The French outpost of Guadeloupe had provided us an easy landing in the seductively lush ecology of the Caribbean. Our base was Trois Rivieres, a seaside village in the shadows of La Soufriere, Guadeloupe's 4,813-foot volcano. Nearly every cottage had a garden of banana trees, pink and orange flamboyants and other flora.
We stayed with friends, and their hillside home had the kind of view that winter-weary East Coasters close their eyes and dream about. The regal blue Caribbean was broken only by the occasional ripple of soft white waves. The intimate island of Les Saintes, covered with green, seemed near enough to swim to.
With the aroma of flowers in the air, and locals strolling past clutching baguettes and chattering in French, it struck me at first like a village in southern France.
"No, it's not really a good comparison," said Therese Pusos, who retired and moved here with her husband, Raymond, from Paris three years ago. "They have sun for three months a year and we have it for twelve. I will show you the difference it makes."
They next day she did. Piling us into her car, she drove us around Basse Terre, the fertile, mountainous wing of the butterfly-shaped island. As we rode along the coast, fields of banana trees, coconut palms and other plants stretched far. We wound our way through Guadeloupe National Park, a 74,000-acre rain forest. UNESCO has declared it a Biosphere Reserve, and when we stopped by, it was easy to see why.

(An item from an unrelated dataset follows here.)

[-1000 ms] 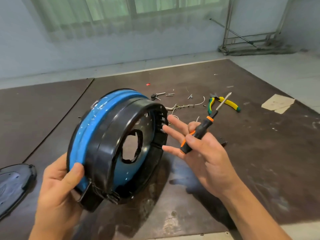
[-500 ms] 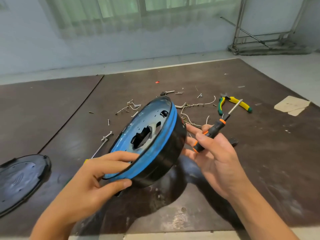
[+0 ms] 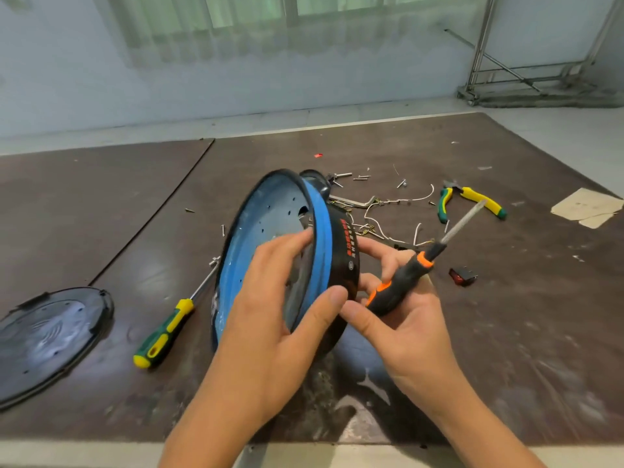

It is home to more than 300 species of trees and bushes, including towering ferns, lianas and palms, as well as wild pineapples and white orchids.
That night at dinner, Therese showed us another advantage of living in this bountiful region: A cocktail of locally made rum mixed with lime was followed by a mouthwatering tart of pumpkins, onions and fish yanked from the ocean earlier that day. For dessert there were fresh papayas from a neighbor's garden.